Nieder mit den Barrieren!

Man soll Frauen nicht wie Kinder behandeln. Aber egalitäre Rahmenbedingungen schaffen, damit sie ihr Wissen und ihre Fähigkeiten einsetzen können.

 

In der Februar-Ausgabe des «Schweizer Monats» schrieb Nicole Ruggle über die Infantilisierung der Frau. Während sie wichtige Beispiele für politische Heuchelei der feministischen Bewegung nennt, liegt sie mit ihrem Denkbild der Infantilisierung und des Opfer­feminismus gänzlich falsch.

Sie plädiert dafür, dass sich Frauen mehr Können und Fachwissen aneignen sollen, um Eigeninitiative zu ergreifen und auf den Schutz des väterlichen Staates zu verzichten. Was sie dabei vergisst: Frauen verfügen bereits hierüber. In der Schweiz erhalten seit 2008 mehr Frauen ein Bachelordiplom einer universitären Hochschule als Männer. Dieses Bild zeichnet sich im ganzen EU-Raum ab: Mehr als 45 Prozent der 30- bis 34jährigen Frauen haben einen Hochschulabschluss – zehn Prozent mehr als Männer. Ihr Prozentsatz übersteigt in allen Staaten denjenigen der Männer.1

Am nötigen Fachwissen kann es also nicht liegen. Vielmehr legen zahlreiche Studien nahe, dass die Rahmenbedingungen Männer begünstigen. Beispielsweise ist das klassische Einstellungsverfahren innerhalb von Männerdomänen ungeeignet für Frauen, da vor allem die Hochqualifizierten den Wettbewerb ­gegen Männer scheuen – und das aus gutem Grund, denn sie haben immer noch mit Widerständen und Sympathieverlusten zu rechnen. Schwächt man den Wettbewerb durch «Soft Quotas» oder fokussierte Losverfahren ab, treten erheblich mehr hochqualifizierte Frauen in den Wettbewerb um eine Stelle ein. Das haben mehrere empirische Studien herausgefunden, unter anderem eine von uns durchgeführte.2

Nun könnte argumentiert werden, dass sich Frauen zwar Wissen aneignen, jedoch das falsche. So studieren immer noch weniger Frauen als Männer so­genannte MINT-Fächer (Mathematik, Informatik, Naturwissenschaften, Technik) und Wirtschaftswissenschaften3 – Bereiche, die anderen Studienrichtungen bezüglich Geltung und Lohn überlegen sind, weil sie von Männern dominiert werden. So wie hochqualifizierte Frauen den beruflichen Wettbewerb gegen Männer scheuen, tun sie dies auch in ihrer Ausbildung, was sie mehr als Männer hindert, Eigeninitiative zu ergreifen. Beides rechtfertigt den von Ruggle diffamierten Schutz des «väterlichen Staates», um hier für egalitäre Rahmenbedingungen zu sorgen.

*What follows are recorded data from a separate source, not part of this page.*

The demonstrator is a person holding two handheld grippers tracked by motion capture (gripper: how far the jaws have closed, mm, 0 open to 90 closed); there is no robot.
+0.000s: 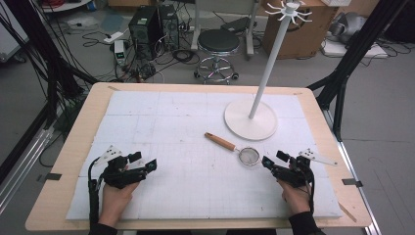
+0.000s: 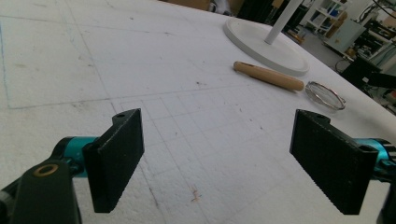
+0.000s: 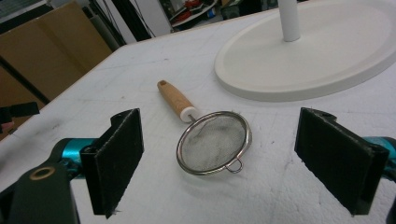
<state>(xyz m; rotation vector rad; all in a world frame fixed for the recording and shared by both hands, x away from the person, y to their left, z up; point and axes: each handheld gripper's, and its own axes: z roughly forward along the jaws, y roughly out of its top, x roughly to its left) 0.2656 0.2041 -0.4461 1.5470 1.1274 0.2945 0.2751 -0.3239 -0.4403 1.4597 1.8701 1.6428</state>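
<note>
On the white foam table (image 1: 195, 191), each claw, left (image 1: 145, 164) and right (image 1: 272, 159), gapes wide, the right just short of the strainer (image 3: 212, 142).

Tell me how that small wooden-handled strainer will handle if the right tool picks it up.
The strainer is probably light and stiff: thin wire rim, fine mesh, short wooden handle. The mesh bowl looks easy to dent, so gripping the handle seems safer. The rounded handle may roll or pivot if nudged. The right tool sits open just beside the bowl.

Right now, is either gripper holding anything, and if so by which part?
Nothing is held. The left gripper and right gripper are both open; the strainer lies untouched on the table.
</note>
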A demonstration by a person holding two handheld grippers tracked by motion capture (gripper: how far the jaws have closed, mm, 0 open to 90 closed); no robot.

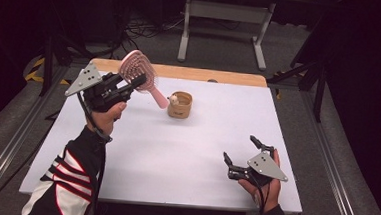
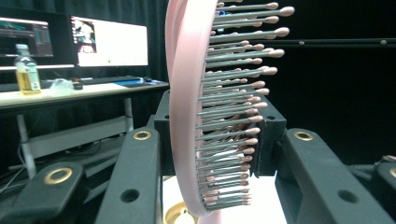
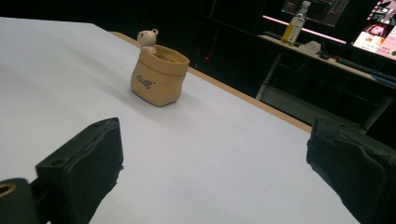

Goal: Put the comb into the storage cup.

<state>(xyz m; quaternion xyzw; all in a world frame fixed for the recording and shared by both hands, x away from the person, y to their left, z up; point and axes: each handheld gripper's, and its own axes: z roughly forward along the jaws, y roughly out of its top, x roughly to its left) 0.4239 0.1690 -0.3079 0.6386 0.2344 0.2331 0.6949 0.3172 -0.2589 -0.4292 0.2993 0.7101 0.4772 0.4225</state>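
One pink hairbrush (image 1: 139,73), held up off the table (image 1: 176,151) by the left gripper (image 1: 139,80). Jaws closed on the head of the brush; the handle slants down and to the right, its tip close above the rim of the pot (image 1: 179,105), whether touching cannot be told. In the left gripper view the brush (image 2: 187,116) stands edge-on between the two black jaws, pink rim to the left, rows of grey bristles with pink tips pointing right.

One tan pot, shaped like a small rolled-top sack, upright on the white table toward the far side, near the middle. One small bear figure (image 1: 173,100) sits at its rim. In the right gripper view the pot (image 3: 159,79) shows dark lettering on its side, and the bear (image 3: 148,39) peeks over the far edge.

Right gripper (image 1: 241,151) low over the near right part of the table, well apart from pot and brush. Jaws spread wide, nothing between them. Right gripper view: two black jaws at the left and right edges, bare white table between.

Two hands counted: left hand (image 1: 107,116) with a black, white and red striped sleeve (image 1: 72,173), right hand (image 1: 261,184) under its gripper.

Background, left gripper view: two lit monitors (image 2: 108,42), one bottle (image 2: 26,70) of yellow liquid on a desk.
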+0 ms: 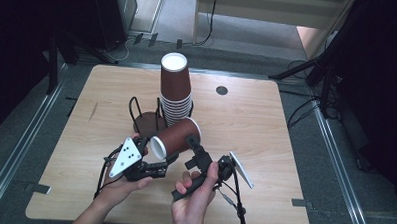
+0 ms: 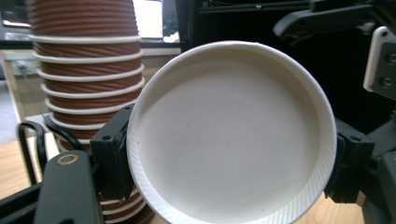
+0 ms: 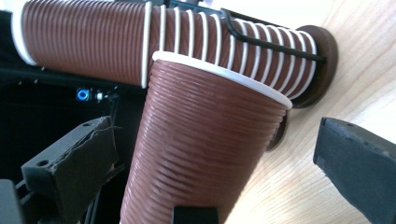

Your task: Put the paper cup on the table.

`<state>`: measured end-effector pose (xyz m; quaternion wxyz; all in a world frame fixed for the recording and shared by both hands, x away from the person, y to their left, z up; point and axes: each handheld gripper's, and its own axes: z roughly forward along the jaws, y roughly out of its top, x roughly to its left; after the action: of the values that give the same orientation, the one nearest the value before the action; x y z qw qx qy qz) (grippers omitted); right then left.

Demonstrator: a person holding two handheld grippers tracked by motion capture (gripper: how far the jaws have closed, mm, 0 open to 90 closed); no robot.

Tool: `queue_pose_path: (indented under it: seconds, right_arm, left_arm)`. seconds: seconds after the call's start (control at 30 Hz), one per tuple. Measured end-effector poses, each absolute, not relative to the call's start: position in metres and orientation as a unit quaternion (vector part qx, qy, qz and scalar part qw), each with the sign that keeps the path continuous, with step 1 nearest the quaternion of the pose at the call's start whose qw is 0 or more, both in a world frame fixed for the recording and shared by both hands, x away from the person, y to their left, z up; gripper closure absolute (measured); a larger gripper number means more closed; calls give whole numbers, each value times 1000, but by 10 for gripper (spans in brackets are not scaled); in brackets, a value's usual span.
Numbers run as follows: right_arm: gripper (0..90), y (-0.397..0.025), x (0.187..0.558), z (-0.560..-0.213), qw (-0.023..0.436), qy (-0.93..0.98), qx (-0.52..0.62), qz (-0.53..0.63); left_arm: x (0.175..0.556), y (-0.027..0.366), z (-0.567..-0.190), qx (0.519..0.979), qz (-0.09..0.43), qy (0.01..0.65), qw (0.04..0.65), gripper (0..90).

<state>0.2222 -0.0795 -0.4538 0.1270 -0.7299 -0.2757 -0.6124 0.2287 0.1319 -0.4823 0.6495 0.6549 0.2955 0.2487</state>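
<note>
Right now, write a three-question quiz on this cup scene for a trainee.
1. True or false: the single cup held between the grippers stands upright on the table.
2. The cup stack rests on: A) a wire holder, B) a metal tray, C) the floor.
3. In the left gripper view, which part of the held cup faces the camera?

Key
1. False: it lies tilted in the air, its white bottom toward the left gripper, its rim up and to the right.
2. A: black wire holder with round brown bases.
3. Its recessed white bottom, clamped between the left gripper's jaws. The right gripper stands open beside the cup.
</note>
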Motion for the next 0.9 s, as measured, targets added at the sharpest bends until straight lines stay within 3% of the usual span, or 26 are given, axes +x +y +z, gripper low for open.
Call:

Ein weiteres Hindernis für die Gleichstellung ist die tief verankerte Idee «traditioneller» Geschlechterrollen, wie eine Umfrage der Zeitschrift «Annabelle» mit dem Forschungsinstitut Sotomo ergeben hat. Demnach befürwortet die Mehrheit der Deutschschweizerinnen ein Familienmodell, in welchem die Frau weniger arbeitet als der Mann. Dass zudem auch vollzeiterwerbstätige Frauen angeben, im Haushalt mehr zu leisten als ihre Partner, ­offenbart: Auch Männer denken in «traditionellen» Rollenbildern. Diese Erkenntnis wird durch eine Studie prominenter Ökonominnen4 unterstützt, welche zeigt, dass Frauen mehr Zeit für Haushaltsarbeiten aufwenden, sobald sie mehr als ihre Männer verdienen. Zudem legen zahlreiche Studien nahe, dass die Scheidungswahrscheinlichkeit steigt, sobald eine Frau mehr als ihr Mann ­verdient. Falls es frau also trotz allen Erschwernissen schafft, die Karriereleiter hochzuklettern, wird sie zu Hause mit weiteren Schwierigkeiten konfrontiert. Vermutlich ist das von Ruggle vorgeschlagene Verhandeln am Familientisch deshalb leichter ­geschrieben als getan. Zudem schwächt eine inkonsistente Argumentation ihre Sichtweise: Einerseits müssten Frauen nach Ruggle mehr Können erwerben, andererseits dieses anscheinend noch nicht vorhandene Wissen dann aber anwenden, um «am Familientisch genauso hart zu verhandeln wie beim Jobinterview».

Nochmals: Der Feminismus möchte die Emanzipation weder künstlich forcieren noch zwangsgewährleisten, sondern institutionelle Barrieren beseitigen, damit Frauen ihr Wissen endlich einsetzen können. Ebenso wichtig ist, dass sie sich ihr Wissen in Männerdomänen ohne Antizipation von Geringschätzung aus­suchen können. Und wer sagt dann, dass der Zuwachs an Produktivität die Kosten der Gratis-Kitaplätze nicht wettmacht?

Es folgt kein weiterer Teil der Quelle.